**Try it**
Below are the entries. Print only the lines starting at the one with "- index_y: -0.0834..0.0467" and ending at the one with "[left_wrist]", exactly, with no pictures.

:: Recorded data

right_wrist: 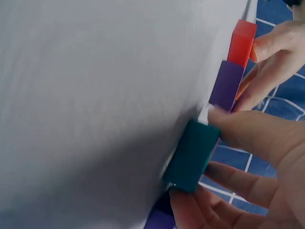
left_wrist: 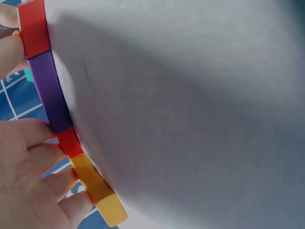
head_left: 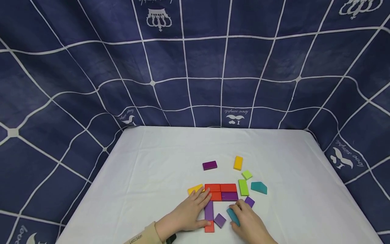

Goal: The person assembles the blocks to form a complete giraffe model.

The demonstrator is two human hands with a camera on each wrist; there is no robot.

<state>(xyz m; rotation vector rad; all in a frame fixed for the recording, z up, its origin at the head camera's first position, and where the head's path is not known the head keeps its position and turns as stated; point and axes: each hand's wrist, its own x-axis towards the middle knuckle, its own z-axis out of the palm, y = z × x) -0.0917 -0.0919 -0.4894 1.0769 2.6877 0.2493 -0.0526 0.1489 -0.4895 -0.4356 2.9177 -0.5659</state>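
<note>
My left hand (head_left: 189, 211) lies with fingers spread over the left side of a block arrangement. Its fingertips touch the red blocks (head_left: 212, 187) and its thumb is at a small red block (head_left: 209, 228) below an upright purple block (head_left: 209, 210). A yellow block (left_wrist: 93, 179) sits by its outer fingers in the left wrist view. Between thumb and fingers, my right hand (head_left: 250, 222) pinches a teal block (right_wrist: 193, 155), which stands tilted on the white cloth. A dark purple block (head_left: 229, 196) closes the arrangement's lower right corner.
A purple square block (head_left: 220, 220) lies between the hands; another purple block (head_left: 250, 202) is beyond the right fingers. Green blocks (head_left: 243, 187), a teal four-sided block (head_left: 259, 187), a yellow block (head_left: 238, 163) and a dark purple block (head_left: 210, 165) lie farther out. Blue curtains (head_left: 201, 61) surround the table.
</note>
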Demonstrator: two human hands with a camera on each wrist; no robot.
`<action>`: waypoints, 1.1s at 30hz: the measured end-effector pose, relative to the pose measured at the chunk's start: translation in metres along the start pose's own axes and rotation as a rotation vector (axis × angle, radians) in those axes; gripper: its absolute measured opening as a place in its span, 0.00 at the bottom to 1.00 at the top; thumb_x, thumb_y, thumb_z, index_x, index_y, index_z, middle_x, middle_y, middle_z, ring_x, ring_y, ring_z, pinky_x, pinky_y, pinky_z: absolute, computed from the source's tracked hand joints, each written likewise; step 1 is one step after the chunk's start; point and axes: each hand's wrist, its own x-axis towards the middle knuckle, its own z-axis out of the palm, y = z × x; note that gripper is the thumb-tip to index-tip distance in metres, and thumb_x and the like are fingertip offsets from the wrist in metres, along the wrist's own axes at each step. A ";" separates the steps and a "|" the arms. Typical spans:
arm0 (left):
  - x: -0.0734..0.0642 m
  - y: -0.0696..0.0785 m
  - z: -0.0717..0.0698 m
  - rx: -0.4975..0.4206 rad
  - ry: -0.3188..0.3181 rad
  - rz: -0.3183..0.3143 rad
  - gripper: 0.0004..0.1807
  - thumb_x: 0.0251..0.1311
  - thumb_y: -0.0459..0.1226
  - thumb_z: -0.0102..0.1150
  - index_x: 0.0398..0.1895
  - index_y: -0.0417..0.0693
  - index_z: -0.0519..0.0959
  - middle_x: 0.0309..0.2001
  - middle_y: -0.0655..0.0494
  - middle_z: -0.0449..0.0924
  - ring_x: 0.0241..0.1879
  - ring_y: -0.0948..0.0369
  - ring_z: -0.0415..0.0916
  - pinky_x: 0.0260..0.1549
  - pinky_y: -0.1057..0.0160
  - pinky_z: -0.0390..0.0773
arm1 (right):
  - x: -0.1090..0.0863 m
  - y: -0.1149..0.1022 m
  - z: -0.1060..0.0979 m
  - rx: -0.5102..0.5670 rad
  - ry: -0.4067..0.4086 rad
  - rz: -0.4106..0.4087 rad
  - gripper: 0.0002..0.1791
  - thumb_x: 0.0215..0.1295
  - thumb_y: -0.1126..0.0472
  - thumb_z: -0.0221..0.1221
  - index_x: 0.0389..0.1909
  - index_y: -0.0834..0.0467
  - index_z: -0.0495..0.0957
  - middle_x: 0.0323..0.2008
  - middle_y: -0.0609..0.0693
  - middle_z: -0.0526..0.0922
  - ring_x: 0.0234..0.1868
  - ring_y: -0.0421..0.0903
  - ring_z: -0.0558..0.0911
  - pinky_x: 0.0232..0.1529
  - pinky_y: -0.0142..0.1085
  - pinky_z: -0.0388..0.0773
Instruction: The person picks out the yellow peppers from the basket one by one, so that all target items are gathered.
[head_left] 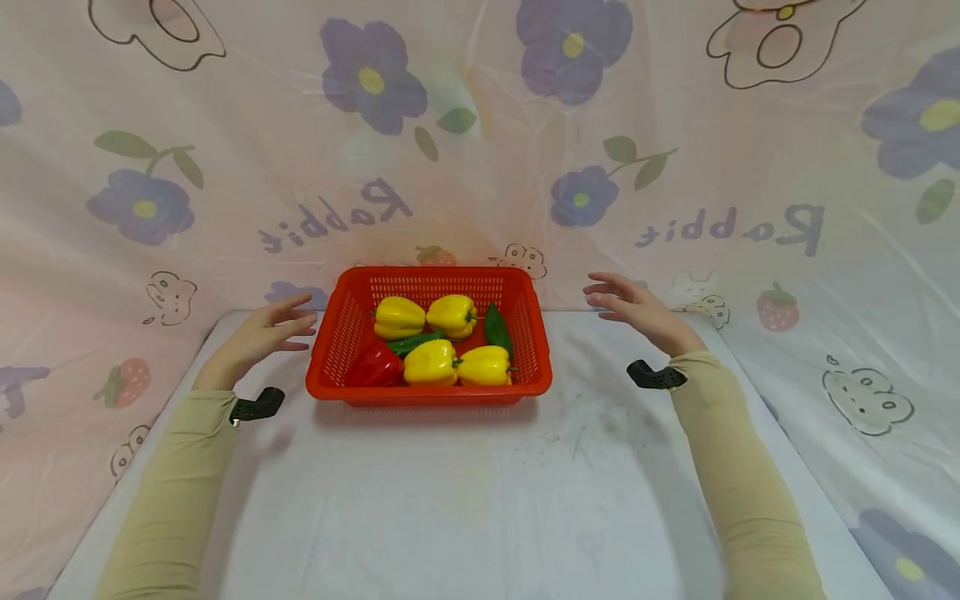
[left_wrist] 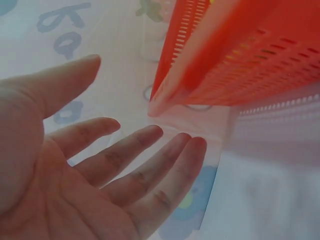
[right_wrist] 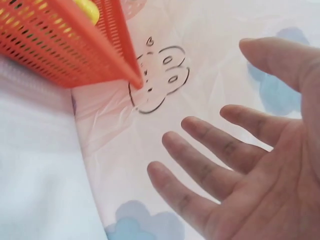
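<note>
A red plastic basket (head_left: 429, 393) with slotted walls stands at the back of the table. Inside it lie several yellow bell peppers (head_left: 431, 363), a red bell pepper (head_left: 373, 365) at the front left and two long green peppers, one (head_left: 497, 328) by the right wall, the other (head_left: 414, 342) partly hidden in the middle. My left hand (head_left: 262, 337) hovers just left of the basket, fingers spread and holding nothing; the left wrist view shows its fingertips (left_wrist: 198, 145) near the basket wall. Farther off on the right, my right hand (head_left: 637, 310) is raised with loosely extended, empty fingers.
White cloth covers the table (head_left: 450, 500), with small dark marks (head_left: 577, 442) right of centre. A curtain (head_left: 480, 167) printed with flowers and rabbits hangs behind and along both sides. Each wrist wears a black mount, one on the left (head_left: 258, 406), one on the right (head_left: 654, 376).
</note>
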 end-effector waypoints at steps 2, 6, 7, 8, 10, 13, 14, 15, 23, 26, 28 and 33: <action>0.000 0.000 0.001 -0.027 -0.013 -0.003 0.38 0.70 0.45 0.50 0.75 0.42 0.47 0.67 0.34 0.59 0.59 0.39 0.66 0.49 0.53 0.77 | 0.001 -0.004 0.001 0.001 -0.005 -0.015 0.29 0.72 0.56 0.52 0.71 0.55 0.57 0.66 0.59 0.64 0.63 0.55 0.67 0.63 0.51 0.63; 0.001 0.000 0.002 -0.054 -0.032 -0.001 0.38 0.69 0.43 0.52 0.75 0.42 0.47 0.67 0.35 0.60 0.57 0.41 0.69 0.49 0.50 0.76 | 0.002 -0.013 0.005 -0.015 -0.018 -0.040 0.29 0.72 0.55 0.52 0.70 0.55 0.59 0.66 0.57 0.64 0.64 0.53 0.67 0.62 0.50 0.65; 0.002 0.000 0.002 -0.057 -0.036 -0.002 0.39 0.69 0.43 0.53 0.75 0.42 0.47 0.67 0.35 0.60 0.57 0.42 0.70 0.49 0.50 0.76 | 0.003 -0.015 0.007 -0.016 -0.022 -0.045 0.28 0.72 0.55 0.52 0.70 0.55 0.59 0.66 0.57 0.65 0.64 0.52 0.67 0.62 0.49 0.65; 0.002 -0.001 0.003 -0.062 -0.041 -0.003 0.39 0.69 0.42 0.53 0.75 0.41 0.47 0.66 0.35 0.60 0.57 0.43 0.70 0.49 0.50 0.77 | 0.003 -0.018 0.008 -0.017 -0.026 -0.051 0.28 0.72 0.55 0.52 0.70 0.55 0.59 0.66 0.57 0.65 0.64 0.53 0.67 0.62 0.50 0.65; 0.003 -0.002 0.003 -0.069 -0.048 -0.009 0.39 0.68 0.41 0.54 0.75 0.41 0.46 0.66 0.34 0.61 0.56 0.44 0.71 0.48 0.51 0.77 | 0.005 -0.023 0.012 -0.023 -0.032 -0.056 0.28 0.72 0.55 0.53 0.70 0.55 0.60 0.66 0.55 0.65 0.64 0.53 0.67 0.62 0.50 0.66; 0.005 -0.003 0.004 -0.066 -0.047 -0.026 0.40 0.67 0.41 0.56 0.75 0.40 0.47 0.66 0.35 0.60 0.55 0.45 0.72 0.48 0.52 0.78 | 0.007 -0.030 0.019 -0.044 -0.040 -0.056 0.29 0.71 0.53 0.54 0.69 0.54 0.61 0.65 0.55 0.66 0.63 0.54 0.68 0.61 0.50 0.67; 0.005 -0.003 0.005 -0.059 -0.046 -0.031 0.40 0.67 0.41 0.57 0.75 0.40 0.48 0.66 0.35 0.60 0.55 0.45 0.72 0.47 0.52 0.78 | 0.008 -0.032 0.021 -0.054 -0.044 -0.053 0.29 0.70 0.52 0.54 0.69 0.54 0.61 0.65 0.55 0.66 0.63 0.54 0.69 0.61 0.51 0.67; 0.005 -0.004 0.005 -0.052 -0.044 -0.036 0.40 0.66 0.40 0.57 0.74 0.40 0.48 0.66 0.35 0.59 0.55 0.45 0.72 0.47 0.53 0.78 | 0.010 -0.035 0.024 -0.064 -0.046 -0.047 0.30 0.70 0.51 0.55 0.69 0.53 0.61 0.65 0.54 0.67 0.62 0.54 0.69 0.61 0.51 0.66; 0.006 -0.001 0.011 -0.017 -0.033 -0.069 0.43 0.62 0.37 0.62 0.73 0.37 0.50 0.61 0.31 0.62 0.49 0.45 0.75 0.42 0.53 0.81 | 0.020 -0.048 0.043 -0.105 -0.107 -0.044 0.32 0.67 0.52 0.59 0.69 0.51 0.62 0.64 0.55 0.68 0.63 0.52 0.69 0.61 0.54 0.65; 0.006 0.002 0.013 -0.018 -0.043 -0.083 0.44 0.60 0.36 0.64 0.74 0.38 0.49 0.60 0.31 0.63 0.46 0.48 0.78 0.40 0.54 0.81 | 0.025 -0.052 0.050 -0.099 -0.138 -0.055 0.32 0.65 0.52 0.60 0.69 0.51 0.63 0.64 0.55 0.68 0.63 0.52 0.69 0.60 0.53 0.67; 0.006 0.003 0.015 -0.019 -0.049 -0.092 0.45 0.59 0.36 0.65 0.74 0.39 0.49 0.60 0.31 0.63 0.44 0.48 0.78 0.39 0.54 0.82 | 0.027 -0.053 0.056 -0.096 -0.161 -0.063 0.32 0.64 0.52 0.61 0.68 0.51 0.64 0.64 0.54 0.68 0.64 0.54 0.68 0.59 0.52 0.68; 0.007 0.003 0.017 -0.004 -0.052 -0.098 0.46 0.59 0.33 0.64 0.74 0.39 0.48 0.59 0.31 0.63 0.41 0.50 0.79 0.39 0.55 0.82 | 0.034 -0.055 0.068 -0.128 -0.207 -0.095 0.32 0.62 0.52 0.63 0.66 0.53 0.66 0.60 0.51 0.72 0.63 0.57 0.68 0.60 0.53 0.68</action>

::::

**Response for this exercise**
  - index_y: -0.0834..0.0467
  - index_z: -0.0495..0.0957
  - middle_x: 0.0323..0.2008
  - middle_y: -0.0609..0.0693
  - middle_z: -0.0526..0.0922
  - ring_x: 0.0234..0.1868
  - ring_y: -0.0421..0.0903
  - ring_z: -0.0558..0.0911
  - pinky_x: 0.0232..0.1529
  - pinky_y: -0.0142..0.1085
  - pinky_z: -0.0388..0.0773
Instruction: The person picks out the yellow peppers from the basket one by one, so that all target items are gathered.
[head_left] 
[left_wrist] 

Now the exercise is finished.